Work required: List every line below containing "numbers".

(Data records)

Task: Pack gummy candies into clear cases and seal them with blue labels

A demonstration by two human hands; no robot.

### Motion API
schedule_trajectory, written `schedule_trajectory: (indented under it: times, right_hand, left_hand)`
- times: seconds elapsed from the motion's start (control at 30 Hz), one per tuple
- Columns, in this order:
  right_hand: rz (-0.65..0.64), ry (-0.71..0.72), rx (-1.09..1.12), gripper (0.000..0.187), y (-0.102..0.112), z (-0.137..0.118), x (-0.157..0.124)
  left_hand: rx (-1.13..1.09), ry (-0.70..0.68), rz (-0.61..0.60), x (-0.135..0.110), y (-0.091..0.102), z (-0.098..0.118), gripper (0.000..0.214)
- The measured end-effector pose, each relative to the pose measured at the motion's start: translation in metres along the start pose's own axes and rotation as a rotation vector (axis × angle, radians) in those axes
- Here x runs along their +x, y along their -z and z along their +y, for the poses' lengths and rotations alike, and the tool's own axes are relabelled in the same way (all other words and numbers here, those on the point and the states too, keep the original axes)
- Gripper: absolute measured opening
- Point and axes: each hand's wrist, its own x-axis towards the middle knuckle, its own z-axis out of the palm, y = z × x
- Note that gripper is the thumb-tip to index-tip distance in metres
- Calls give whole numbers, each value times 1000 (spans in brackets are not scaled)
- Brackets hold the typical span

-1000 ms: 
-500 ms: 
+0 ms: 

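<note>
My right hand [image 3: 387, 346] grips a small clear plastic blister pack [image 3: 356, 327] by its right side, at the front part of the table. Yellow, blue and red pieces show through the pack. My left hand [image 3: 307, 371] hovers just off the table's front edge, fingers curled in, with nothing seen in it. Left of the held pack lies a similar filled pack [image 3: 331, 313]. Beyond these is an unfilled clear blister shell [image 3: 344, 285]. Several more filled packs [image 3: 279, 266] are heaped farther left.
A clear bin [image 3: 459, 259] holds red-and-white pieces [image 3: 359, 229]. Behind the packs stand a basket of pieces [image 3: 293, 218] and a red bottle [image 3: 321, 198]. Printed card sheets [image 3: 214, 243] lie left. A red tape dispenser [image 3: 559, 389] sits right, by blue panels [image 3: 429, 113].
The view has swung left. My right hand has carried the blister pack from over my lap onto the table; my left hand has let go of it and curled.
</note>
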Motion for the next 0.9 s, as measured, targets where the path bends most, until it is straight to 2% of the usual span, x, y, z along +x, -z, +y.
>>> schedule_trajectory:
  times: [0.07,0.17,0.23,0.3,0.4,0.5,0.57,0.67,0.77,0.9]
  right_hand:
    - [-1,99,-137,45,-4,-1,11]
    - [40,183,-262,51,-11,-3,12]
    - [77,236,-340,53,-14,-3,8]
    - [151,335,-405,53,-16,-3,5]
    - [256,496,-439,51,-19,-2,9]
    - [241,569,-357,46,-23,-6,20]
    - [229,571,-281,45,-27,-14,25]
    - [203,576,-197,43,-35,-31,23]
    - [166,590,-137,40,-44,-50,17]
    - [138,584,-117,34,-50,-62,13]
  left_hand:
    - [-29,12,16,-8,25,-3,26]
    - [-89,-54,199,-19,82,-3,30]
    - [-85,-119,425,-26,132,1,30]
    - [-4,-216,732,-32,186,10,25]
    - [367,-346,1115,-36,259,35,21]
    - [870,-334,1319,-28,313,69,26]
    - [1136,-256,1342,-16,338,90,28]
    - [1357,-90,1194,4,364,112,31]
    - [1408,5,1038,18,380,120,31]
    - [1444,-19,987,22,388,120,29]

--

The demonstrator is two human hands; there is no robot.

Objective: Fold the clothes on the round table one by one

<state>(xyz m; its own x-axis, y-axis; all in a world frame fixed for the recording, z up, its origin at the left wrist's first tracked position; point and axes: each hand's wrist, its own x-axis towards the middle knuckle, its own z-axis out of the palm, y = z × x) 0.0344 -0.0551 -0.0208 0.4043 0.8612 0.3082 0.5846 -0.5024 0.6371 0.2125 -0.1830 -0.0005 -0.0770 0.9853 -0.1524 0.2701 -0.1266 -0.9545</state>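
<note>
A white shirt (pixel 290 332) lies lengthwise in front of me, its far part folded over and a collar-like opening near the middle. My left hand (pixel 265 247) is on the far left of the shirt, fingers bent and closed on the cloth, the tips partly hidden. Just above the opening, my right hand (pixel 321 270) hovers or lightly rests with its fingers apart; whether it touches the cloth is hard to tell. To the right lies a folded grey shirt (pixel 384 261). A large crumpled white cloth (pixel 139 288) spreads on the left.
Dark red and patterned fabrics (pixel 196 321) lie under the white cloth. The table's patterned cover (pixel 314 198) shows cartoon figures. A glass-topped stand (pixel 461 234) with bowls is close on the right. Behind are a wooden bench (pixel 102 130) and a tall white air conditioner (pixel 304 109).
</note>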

Solved problem:
- Here x runs along their +x, y along their -z and z along their +y, for the poses' lengths and rotations alike, and the tool's own axes are relabelled in the same way (all other words and numbers here, those on the point and the states too, keep the original axes)
- Calls give whole numbers, each value times 1000 (spans in brackets are not scaled)

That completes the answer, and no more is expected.